Data items
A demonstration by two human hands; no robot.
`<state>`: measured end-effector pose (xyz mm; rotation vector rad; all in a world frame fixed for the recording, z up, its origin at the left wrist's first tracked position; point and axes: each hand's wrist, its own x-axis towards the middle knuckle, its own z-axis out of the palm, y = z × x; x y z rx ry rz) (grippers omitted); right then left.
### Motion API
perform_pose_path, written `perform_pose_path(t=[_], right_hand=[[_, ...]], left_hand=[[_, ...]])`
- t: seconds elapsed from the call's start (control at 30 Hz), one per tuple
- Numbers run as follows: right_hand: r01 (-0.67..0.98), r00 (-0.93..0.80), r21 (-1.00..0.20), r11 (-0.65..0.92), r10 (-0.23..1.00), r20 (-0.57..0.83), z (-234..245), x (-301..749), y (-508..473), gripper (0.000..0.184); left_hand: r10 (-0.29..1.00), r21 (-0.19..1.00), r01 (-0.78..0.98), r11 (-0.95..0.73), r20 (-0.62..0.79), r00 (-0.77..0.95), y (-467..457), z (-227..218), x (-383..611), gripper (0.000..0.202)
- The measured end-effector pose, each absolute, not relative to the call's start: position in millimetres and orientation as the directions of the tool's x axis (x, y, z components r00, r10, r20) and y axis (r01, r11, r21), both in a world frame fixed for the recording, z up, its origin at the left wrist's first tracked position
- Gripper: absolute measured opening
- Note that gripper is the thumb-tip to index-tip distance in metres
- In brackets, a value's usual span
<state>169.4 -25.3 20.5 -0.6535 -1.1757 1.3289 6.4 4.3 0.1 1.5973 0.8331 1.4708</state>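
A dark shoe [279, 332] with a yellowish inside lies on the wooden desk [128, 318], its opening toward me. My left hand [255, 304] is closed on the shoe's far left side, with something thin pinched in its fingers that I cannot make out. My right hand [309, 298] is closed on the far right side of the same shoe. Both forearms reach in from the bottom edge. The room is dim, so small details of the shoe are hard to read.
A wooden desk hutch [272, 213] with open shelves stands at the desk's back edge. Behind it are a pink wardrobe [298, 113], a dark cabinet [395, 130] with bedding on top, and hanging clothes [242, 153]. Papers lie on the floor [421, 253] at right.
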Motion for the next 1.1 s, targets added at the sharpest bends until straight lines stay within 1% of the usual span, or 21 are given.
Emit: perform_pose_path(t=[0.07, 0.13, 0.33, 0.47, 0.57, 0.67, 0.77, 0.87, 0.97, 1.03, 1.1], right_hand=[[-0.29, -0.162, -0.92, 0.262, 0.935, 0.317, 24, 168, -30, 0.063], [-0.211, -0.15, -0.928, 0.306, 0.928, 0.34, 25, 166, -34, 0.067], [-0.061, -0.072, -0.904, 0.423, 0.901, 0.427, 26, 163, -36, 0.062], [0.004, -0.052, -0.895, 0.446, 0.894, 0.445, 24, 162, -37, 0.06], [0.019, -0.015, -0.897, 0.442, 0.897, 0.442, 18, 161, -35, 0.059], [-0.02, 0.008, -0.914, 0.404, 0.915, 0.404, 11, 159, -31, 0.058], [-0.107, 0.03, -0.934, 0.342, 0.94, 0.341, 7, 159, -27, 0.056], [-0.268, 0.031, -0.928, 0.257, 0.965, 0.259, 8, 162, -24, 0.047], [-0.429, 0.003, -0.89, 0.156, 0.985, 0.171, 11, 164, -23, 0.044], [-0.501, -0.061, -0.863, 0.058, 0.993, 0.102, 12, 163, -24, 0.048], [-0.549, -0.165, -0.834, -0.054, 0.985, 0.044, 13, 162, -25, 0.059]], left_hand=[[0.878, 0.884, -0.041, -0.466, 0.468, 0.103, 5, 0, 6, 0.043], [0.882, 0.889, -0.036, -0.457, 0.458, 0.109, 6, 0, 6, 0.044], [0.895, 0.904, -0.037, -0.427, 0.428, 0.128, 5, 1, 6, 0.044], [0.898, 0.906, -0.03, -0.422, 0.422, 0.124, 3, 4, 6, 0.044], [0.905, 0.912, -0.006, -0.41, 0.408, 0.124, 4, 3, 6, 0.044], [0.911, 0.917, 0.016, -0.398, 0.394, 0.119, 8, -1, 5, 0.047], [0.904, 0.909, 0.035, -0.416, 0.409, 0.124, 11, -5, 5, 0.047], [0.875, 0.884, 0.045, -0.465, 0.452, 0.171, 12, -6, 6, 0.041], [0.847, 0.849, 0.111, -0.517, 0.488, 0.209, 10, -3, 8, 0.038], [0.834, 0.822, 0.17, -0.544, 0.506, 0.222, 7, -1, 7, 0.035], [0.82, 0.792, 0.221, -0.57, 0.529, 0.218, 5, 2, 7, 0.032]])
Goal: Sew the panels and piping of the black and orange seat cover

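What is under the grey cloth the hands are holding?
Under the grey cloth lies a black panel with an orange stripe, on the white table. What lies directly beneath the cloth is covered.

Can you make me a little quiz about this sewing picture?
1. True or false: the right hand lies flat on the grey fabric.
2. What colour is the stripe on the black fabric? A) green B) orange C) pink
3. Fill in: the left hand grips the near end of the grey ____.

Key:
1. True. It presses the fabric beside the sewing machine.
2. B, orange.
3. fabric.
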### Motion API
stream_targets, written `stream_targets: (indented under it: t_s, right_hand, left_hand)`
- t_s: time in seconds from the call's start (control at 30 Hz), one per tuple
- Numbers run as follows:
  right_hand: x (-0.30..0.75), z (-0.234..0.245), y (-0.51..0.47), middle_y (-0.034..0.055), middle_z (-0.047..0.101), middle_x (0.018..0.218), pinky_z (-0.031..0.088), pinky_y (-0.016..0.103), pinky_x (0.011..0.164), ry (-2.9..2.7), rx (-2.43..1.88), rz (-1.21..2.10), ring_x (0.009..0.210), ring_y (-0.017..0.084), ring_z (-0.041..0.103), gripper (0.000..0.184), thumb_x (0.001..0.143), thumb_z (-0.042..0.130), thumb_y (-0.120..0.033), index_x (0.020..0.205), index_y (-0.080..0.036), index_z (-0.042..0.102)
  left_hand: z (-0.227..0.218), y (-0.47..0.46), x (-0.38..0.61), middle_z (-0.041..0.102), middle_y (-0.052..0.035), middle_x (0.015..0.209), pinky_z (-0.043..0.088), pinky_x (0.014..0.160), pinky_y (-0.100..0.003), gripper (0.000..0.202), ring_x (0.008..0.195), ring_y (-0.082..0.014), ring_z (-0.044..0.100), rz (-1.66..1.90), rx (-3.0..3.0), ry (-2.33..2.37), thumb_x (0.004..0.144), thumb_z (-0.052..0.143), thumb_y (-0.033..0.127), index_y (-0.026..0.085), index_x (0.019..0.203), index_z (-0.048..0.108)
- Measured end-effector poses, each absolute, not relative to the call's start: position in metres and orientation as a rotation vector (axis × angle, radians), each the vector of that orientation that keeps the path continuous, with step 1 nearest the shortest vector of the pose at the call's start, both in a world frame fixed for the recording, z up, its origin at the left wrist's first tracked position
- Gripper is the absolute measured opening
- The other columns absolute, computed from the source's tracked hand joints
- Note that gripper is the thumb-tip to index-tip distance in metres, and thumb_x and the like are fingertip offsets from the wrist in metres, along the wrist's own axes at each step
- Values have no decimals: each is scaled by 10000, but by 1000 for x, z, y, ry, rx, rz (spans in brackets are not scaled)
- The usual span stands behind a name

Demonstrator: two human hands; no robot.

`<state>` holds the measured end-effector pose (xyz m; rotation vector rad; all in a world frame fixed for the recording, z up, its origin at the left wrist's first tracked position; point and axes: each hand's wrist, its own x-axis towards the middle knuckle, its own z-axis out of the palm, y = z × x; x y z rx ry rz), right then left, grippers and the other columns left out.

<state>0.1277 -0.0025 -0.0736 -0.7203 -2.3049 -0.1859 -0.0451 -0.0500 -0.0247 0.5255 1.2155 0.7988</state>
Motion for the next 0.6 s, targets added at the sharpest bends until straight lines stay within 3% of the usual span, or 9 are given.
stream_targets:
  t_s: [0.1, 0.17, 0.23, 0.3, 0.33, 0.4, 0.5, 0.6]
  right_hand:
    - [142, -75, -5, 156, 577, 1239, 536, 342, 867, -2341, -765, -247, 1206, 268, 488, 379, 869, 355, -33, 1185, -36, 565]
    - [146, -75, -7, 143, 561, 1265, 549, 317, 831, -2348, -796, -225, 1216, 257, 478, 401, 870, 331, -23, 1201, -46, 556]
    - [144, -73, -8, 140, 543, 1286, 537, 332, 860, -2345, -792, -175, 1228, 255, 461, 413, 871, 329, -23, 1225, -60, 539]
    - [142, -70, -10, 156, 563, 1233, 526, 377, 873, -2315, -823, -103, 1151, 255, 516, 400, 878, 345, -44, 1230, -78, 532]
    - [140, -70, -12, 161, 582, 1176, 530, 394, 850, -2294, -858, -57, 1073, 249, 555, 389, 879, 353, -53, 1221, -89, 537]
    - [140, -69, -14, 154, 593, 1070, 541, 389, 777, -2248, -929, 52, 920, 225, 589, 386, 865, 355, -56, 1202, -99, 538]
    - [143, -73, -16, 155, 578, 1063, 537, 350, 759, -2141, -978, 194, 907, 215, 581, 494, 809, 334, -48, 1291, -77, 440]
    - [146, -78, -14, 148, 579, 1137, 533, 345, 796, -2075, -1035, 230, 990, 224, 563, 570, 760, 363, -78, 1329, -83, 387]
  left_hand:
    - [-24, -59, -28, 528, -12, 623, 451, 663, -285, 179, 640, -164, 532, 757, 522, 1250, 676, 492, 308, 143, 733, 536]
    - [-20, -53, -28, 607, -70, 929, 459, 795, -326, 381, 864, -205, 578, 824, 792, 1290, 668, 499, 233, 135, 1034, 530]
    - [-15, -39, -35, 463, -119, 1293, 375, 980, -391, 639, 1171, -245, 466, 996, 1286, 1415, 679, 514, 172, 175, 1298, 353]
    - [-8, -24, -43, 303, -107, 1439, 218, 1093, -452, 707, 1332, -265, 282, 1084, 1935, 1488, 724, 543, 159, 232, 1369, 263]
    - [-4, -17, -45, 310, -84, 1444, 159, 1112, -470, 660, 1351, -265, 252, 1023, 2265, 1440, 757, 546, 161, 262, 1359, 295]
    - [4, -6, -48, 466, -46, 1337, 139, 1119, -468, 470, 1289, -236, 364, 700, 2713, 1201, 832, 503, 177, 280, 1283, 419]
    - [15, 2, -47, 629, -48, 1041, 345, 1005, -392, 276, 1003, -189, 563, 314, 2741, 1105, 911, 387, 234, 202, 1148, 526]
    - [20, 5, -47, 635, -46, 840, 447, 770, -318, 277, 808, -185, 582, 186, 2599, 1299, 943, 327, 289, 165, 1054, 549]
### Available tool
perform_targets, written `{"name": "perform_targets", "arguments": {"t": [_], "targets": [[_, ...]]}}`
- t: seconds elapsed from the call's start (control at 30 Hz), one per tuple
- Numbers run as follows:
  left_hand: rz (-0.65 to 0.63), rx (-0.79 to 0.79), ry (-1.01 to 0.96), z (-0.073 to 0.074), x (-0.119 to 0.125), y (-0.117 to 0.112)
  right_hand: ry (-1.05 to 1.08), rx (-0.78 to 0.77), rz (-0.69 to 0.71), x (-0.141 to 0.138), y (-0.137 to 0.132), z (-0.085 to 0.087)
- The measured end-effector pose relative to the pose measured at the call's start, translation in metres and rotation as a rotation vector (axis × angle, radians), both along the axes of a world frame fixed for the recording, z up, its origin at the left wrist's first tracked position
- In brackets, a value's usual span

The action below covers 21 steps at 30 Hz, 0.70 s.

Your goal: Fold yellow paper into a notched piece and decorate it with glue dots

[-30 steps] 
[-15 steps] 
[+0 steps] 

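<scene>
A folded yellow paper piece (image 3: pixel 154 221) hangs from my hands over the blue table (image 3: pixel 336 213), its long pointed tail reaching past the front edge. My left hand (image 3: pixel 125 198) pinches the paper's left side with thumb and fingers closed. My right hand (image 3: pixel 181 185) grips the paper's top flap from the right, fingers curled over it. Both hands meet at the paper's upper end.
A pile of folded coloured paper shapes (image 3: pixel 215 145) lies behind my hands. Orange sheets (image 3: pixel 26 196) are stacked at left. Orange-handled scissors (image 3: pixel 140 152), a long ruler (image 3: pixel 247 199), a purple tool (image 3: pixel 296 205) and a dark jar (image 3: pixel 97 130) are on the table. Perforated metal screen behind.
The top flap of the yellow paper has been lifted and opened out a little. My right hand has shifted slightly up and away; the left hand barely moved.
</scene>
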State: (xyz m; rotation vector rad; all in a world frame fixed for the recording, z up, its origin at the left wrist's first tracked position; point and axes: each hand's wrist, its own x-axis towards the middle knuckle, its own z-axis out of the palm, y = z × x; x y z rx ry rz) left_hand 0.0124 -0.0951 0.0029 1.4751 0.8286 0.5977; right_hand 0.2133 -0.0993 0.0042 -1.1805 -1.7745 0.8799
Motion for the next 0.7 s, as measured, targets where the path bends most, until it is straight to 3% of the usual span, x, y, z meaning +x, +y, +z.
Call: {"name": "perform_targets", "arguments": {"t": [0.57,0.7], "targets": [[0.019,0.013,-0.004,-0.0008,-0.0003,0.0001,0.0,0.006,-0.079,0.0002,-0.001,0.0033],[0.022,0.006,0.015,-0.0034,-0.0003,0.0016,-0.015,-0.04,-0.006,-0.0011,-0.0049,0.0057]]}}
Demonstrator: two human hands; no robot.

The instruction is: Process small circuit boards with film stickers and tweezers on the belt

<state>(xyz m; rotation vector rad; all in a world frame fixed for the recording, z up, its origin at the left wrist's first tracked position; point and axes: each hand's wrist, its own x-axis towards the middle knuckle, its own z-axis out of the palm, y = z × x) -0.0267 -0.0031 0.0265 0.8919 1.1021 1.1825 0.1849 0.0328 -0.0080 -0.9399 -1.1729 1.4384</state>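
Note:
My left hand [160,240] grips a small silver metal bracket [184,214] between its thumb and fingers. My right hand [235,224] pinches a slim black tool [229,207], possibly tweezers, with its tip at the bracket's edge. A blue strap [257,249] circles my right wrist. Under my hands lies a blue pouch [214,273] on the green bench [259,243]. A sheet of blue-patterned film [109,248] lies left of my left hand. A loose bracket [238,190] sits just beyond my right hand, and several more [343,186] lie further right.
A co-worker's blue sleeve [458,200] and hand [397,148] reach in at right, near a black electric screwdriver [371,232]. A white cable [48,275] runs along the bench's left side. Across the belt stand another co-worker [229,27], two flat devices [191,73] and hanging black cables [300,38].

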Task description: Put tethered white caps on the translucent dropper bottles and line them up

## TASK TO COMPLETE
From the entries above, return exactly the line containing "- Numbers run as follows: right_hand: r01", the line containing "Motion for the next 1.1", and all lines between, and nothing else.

## SOLUTION FOR THIS TASK
- Numbers run as follows: right_hand: r01 (-0.67..0.98), r00 (-0.93..0.80), r21 (-1.00..0.20), r11 (-0.65..0.92), r10 (-0.23..1.00), r20 (-0.57..0.83), z (-234..245), x (-301..749), y (-508..473), gripper (0.000..0.184); left_hand: r10 (-0.29..1.00), r21 (-0.19..1.00), r01 (-0.78..0.98), r11 (-0.95..0.73), r20 (-0.62..0.79), r00 (-0.77..0.95), y (-467..457), z (-227..218), x (-383..611), gripper (0.000..0.202)
- The measured end-effector pose, each absolute, not relative to the call's start: position in millimetres and orientation as the directions of the tool's x axis (x, y, z components r00, r10, r20) and y axis (r01, r11, r21), both in a world frame fixed for the recording, z up, its origin at the left wrist's first tracked position
- Gripper: absolute measured opening
- Note that gripper is the thumb-tip to index-tip distance in metres
- In brackets, a value's usual span
<state>169.4 -25.3 20.5 -0.6535 -1.1757 1.3289 6.4 4.3 0.1 1.5973 0.8331 1.4708</state>
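A dark shoe [279, 332] with a yellowish inside lies on the wooden desk [128, 318], its opening toward me. My left hand [255, 304] is closed on the shoe's far left side, with something thin pinched in its fingers that I cannot make out. My right hand [309, 298] is closed on the far right side of the same shoe. Both forearms reach in from the bottom edge. The room is dim, so small details of the shoe are hard to read.
A wooden desk hutch [272, 213] with open shelves stands at the desk's back edge. Behind it are a pink wardrobe [298, 113], a dark cabinet [395, 130] with bedding on top, and hanging clothes [242, 153]. Papers lie on the floor [421, 253] at right.
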Motion for the next 1.1 s, targets added at the sharpest bends until straight lines stay within 1% of the usual span, or 21 are given.

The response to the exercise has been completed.